**Work instructions**
Once you find the line with "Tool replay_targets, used" in the entries below, return exactly every line from it through the line with "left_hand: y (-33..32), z".

**Records for this task**
☆ ☆ ☆ ☆

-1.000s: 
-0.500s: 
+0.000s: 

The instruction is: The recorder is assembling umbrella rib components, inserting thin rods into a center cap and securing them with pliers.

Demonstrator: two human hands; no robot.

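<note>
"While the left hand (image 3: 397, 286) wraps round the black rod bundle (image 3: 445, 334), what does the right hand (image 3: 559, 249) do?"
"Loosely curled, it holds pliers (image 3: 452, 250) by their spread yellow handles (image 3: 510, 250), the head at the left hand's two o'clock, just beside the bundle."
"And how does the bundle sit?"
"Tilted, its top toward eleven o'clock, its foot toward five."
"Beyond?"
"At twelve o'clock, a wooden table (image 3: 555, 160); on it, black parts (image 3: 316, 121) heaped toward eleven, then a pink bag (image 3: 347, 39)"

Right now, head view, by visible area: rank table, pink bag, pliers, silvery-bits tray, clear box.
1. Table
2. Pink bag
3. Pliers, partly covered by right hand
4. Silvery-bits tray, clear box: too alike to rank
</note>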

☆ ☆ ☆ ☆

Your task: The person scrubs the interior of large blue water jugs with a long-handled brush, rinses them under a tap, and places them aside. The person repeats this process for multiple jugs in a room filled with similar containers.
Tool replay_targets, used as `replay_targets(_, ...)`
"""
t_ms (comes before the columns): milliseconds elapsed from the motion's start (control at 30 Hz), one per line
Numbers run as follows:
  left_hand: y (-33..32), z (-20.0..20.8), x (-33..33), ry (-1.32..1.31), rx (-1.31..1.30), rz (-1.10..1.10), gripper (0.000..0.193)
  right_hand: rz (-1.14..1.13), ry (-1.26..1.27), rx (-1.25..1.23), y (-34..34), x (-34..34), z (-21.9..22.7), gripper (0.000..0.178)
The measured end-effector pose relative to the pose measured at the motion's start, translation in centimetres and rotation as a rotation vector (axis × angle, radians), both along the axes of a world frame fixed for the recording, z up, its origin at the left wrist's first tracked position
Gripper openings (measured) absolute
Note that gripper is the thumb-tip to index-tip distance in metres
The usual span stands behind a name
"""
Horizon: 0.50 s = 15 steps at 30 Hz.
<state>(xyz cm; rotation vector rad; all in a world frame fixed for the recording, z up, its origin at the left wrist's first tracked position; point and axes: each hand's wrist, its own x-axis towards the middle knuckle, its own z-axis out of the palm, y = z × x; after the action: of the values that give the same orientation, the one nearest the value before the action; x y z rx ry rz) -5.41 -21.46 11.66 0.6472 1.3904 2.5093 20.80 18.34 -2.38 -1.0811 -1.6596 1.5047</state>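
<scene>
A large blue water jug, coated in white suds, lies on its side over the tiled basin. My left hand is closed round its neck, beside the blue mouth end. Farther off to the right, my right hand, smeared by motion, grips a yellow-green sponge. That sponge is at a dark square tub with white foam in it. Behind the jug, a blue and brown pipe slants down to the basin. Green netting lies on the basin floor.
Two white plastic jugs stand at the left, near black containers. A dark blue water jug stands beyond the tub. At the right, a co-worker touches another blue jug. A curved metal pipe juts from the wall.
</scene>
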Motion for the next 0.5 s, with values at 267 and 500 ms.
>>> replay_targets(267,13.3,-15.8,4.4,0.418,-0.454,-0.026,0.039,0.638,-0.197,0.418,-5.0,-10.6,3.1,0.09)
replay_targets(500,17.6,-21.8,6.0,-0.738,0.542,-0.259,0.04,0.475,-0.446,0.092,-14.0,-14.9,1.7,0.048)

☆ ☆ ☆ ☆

**Solution below**
Tool replay_targets, used as `replay_targets(_, ...)`
"""
t_ms (comes before the columns): milliseconds elapsed from the motion's start (control at 30 Hz), one per line
Numbers run as follows:
  left_hand: y (-33..32), z (-20.0..20.8), x (-33..33), ry (-1.32..1.31), rx (-1.31..1.30), rz (-1.10..1.10), gripper (0.000..0.193)

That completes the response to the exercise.